El Porto mira especialmente a Suramérica. Lleva muchos brasileños, argentinos, colombianos y uruguayos. Casi nunca falla. Los hornea para el gran salto europeo. La portuguesa es una liga menos traumática que las de España, Italia, Inglaterra o Alemania; una buena estación previa antes de llegar a las grandes capitales futbolísticas. Es Europa, pero no tanto.

Santiago Bernabeu es recordado universalmente como “el presidente que llevó a la grandeza al Real Madrid”. Más bien habría que decir “el fenómeno que contrató a Di Stéfano y a Puskas”.

Después de eso, podía haber hecho todo mal; igual el Madrid hubiera sido enorme.

No hay razones estrafalarias para entender el esplendor o el ocaso de las instituciones. Unos saben de fútbol (y contratan con conocimiento, responsabilidad y desinterés); otros compran nombres. El Porto, nos contaba el lateral uruguayo Jorge Fucile, que militó seis años allí, es una sociedad anónima con una gran estructura y un ejército de ojeadores de talentos. Pero las decisiones pasan por Pinto da Costa, sin duda un hombre de extraordinaria visión. Acierta siempre. Y vende al jugador en el momento justo, cuando ya ha dado grandes satisfacciones al club.
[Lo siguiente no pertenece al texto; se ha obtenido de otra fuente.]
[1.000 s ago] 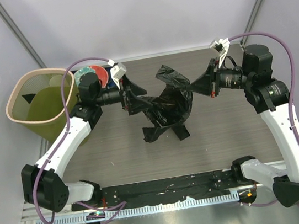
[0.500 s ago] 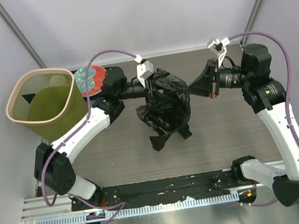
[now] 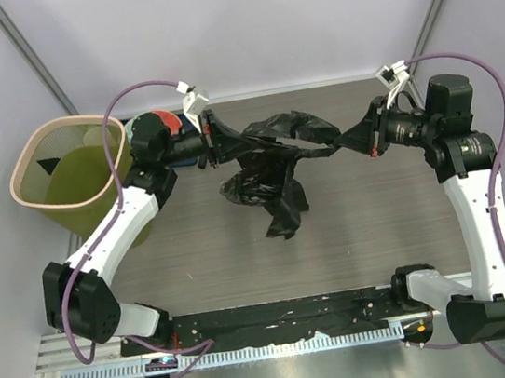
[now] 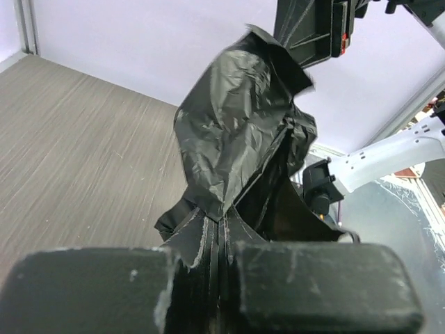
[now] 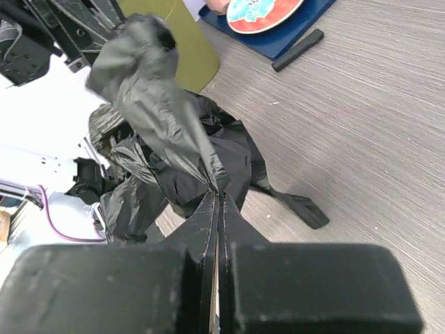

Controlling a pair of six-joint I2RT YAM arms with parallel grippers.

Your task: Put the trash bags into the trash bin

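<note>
Hanging stretched between two robot arms, the black trash bags (image 3: 269, 172) droop toward the table (image 3: 379, 218), outside and to the right of the trash bin (image 3: 62, 121). The left gripper (image 3: 218, 145), nearer the bin, pinches one end; the right gripper (image 3: 357, 139), farther from it, pinches the other.

Left arm (image 3: 109, 242), right arm (image 3: 482, 213): white link shells, black joint housings; purple cable (image 3: 148, 83) along each; white bracket (image 3: 193, 97) on each wrist; red mark (image 3: 376, 140) by right wrist; fingers (image 4: 90, 292) of left hand (image 4: 220, 250) matte black, blocky, scuffed
</note>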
Alguien podrá decir: copiemos a Pinto da Costa. Imposible, saber ver el juego es una virtud que se tiene o no se tiene; no se aprende.

El sentido empresario y la seriedad son importantes en toda organización, pero las alegrías, el dinero, la gloria y los nuevos hinchas se deben a los triunfos.

Estos llegan cuando hay buenos jugadores y entrenadores. Pasa por saber elegirlos.